Onesimus (Bostonian)
Onesimus | |
---|---|
Known for | Introducing the practice of inoculation to colonial Boston |
Title | Enslaved African who bought his freedom |
Onesimus (late 1600s–1700s[1]) was an English-born man who was instrumental in the mitigation of the impact of a smallpox outbreak in Boston. His birth name is unknown. He was enslaved and, in 1706, was given to the New England Puritan minister Cotton Mather, who renamed him. James introduced Mather to the principle and procedure of inoculation to prevent the disease, which laid the foundation for the development of vaccines.[2] After a smallpox outbreak began in Boston in 1721, Mather used this knowledge to advocate for inoculation in the population, a practice that eventually spread to other colonies. In a 2016 Boston magazine survey, Onesimus was declared one of the "Best Bostonians of All Time".[1]
Early life and enslavement
Onesimus's name at birth and place of birth are not known with certainty.[3] He was first documented as living in the colonies in 1706, having been brought to North America as a slave.[4] In December of that year, he was given as a gift by a church congregation to Cotton Mather, their Puritan minister of North Church,[5] as well as a prominent figure in the Salem Witch Trials.[6] Mather renamed him after a first-century AD slave mentioned in the Bible.[3][7] The name, "Onesimus" means "useful, helpful, or profitable". [8]
Mather referred to the ethnicity of Onesimus as "Guaramantee", which may refer to the Coromantee Akan of Ghana.[9] Mather saw Onesimus as highly intelligent and educated him in reading and writing with the Mather family (for context, according to biographer Kathryn Koo, at that time literacy was primarily associated with religious instruction, and writing as means of note-taking and conducting business).[10]
Inoculation advocacy and controversy
Enquiring of my Negro-man Onesimus, who is a pretty Intelligent Fellow, Whether he ever had the Small-Pox; he answered, both, Yes, and No; and then told me, that he had undergone an Operation, which had given him something of the Small-Pox, and would forever preserve him from it, adding that it was often used among the Guramantese, & whoever had the Courage to use it, was forever free from the Fear of the Contagion. He described the Operation to me, and showed me in his Arm the Scar.[11][12]
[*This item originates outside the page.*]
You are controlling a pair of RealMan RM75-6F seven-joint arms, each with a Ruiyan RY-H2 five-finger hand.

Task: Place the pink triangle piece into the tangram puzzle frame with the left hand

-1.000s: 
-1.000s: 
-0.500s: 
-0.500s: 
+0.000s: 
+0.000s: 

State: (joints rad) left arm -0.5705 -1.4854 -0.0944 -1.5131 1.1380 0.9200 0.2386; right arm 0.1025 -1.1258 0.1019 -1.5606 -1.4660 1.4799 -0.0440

Mather, in a 1716 letter to the Royal Society of London, on his introduction to inoculation from Onesimus
In 1716 or shortly before,[13] Onesimus had described to Mather the process of inoculation that had been performed on him and others in his society in Africa (as Mather reported in a letter): "People take Juice of Small-Pox; and Cut the Skin, and put in a drop."[7][8] In the book, African Medical Knowledge, the Plain Style, and Satire in the 1721 Boston Inoculation Controversy, Kelly Wisecup wrote that Onesimus is believed to have been inoculated at some point before being sold into slavery or during the slave trade, as he most likely traveled from the West Indies to Boston.[4] The variolation method of inoculation was long practiced in Africa among sub-Saharan people. The practice was widespread among enslaved colonial people from many regions of Africa and, throughout the slave trade in the Americas, slave communities continued the practice of inoculation despite regional origin.[4]
Mather followed Onesimus's medicinal advice because, as he wrote, "inferiority had not yet been indelibly written onto the bodies of Africans."[14] Additionally, Mather believed that disease, specifically smallpox, was a spiritual and physical punishment, so he saw a cure as "God's providential gift", as well as a means of receiving recognition from New England society and reestablishing the influence of religious figures in politics.[4]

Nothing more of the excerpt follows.